BEIJING — China’s textile industry could face serious repercussions if the value of the yuan appreciates 5 percent against the dollar, state media reported Tuesday.

This story first appeared in the July 14, 2010 issue of WWD. Subscribe Today.

China National Textile & Apparel Council vice president Gao Yong told the China Daily that a 5 percent currency appreciation could cause half of the country’s textile companies to go bankrupt. He said the bankruptcies would be spurred by the industry’s thin profit margins of around 3 to 5 percent. The textile industry output in 2009 accounted for just more than 11 percent of China’s gross domestic product, a Ministry of Commerce report said.

The Chinese government conducted a yuan stress test in March that indicated textile manufacturers’ profit margins would decline 1 percent if the currency appreciates by 1 percent, according to the newspaper.

China’s central bank announced last month it would allow greater flexibility in the value of the yuan against the dollar, amid pressure from the U.S. and other trading partners. The People’s Bank of China did not say how far the currency might fluctuate.

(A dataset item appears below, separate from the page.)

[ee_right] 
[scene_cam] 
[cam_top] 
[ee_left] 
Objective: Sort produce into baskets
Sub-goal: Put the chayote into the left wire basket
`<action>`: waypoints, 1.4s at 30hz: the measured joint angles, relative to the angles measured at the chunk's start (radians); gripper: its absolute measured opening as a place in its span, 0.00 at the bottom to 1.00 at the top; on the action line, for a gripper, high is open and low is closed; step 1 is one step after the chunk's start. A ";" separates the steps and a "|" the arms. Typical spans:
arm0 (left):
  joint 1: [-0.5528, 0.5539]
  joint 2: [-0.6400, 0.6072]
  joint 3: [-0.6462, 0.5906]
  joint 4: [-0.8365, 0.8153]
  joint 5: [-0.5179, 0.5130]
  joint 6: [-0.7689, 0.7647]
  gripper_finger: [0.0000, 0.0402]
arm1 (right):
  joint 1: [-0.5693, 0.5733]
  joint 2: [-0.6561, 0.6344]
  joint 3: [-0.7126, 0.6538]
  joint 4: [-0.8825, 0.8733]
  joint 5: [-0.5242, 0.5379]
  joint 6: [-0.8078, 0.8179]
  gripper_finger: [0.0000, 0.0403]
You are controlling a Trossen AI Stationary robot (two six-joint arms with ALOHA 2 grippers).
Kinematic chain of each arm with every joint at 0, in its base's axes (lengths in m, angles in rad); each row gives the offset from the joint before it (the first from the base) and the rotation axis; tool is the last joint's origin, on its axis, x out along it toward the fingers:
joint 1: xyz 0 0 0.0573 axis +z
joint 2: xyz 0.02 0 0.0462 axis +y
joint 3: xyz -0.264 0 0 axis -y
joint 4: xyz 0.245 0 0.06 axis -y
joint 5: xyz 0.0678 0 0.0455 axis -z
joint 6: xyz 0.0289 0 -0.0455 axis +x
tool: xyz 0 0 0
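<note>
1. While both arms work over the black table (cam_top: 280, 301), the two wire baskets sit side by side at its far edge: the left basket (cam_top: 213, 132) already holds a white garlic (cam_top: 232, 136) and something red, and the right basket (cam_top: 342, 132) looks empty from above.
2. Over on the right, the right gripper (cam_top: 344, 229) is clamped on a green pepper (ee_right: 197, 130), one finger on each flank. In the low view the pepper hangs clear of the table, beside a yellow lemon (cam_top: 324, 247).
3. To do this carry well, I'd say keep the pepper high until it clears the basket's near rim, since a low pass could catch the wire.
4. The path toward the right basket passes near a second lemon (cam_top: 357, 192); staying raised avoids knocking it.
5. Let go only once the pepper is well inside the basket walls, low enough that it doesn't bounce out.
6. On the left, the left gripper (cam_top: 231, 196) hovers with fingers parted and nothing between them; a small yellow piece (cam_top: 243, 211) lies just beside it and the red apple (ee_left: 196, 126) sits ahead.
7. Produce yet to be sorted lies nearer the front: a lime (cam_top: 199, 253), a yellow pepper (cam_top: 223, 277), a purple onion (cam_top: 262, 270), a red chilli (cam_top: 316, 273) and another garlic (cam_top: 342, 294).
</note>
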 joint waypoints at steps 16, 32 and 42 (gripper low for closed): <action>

Analysts told state media that textile industry profit margins already have been affected by rising raw material and labor costs, together with an appreciating yuan, which rose 21 percent against the dollar from 2005 to 2008.

Zhang Bin, an analyst with Sinolink Securities, said textile products have become more expensive, resulting in diminishing price advantages compared with Vietnam, Indonesia and other Southeast Asian countries. China’s textile manufacturers could further be squeezed by rising labor costs, Zhang said. Demands from factory workers for higher wages have become a central focus around the country after a spate of suicides at Foxconn Technology, a hardware producer in the southern city of Shenzhen.

As a result of the suicides, the company has offered employees wage increases.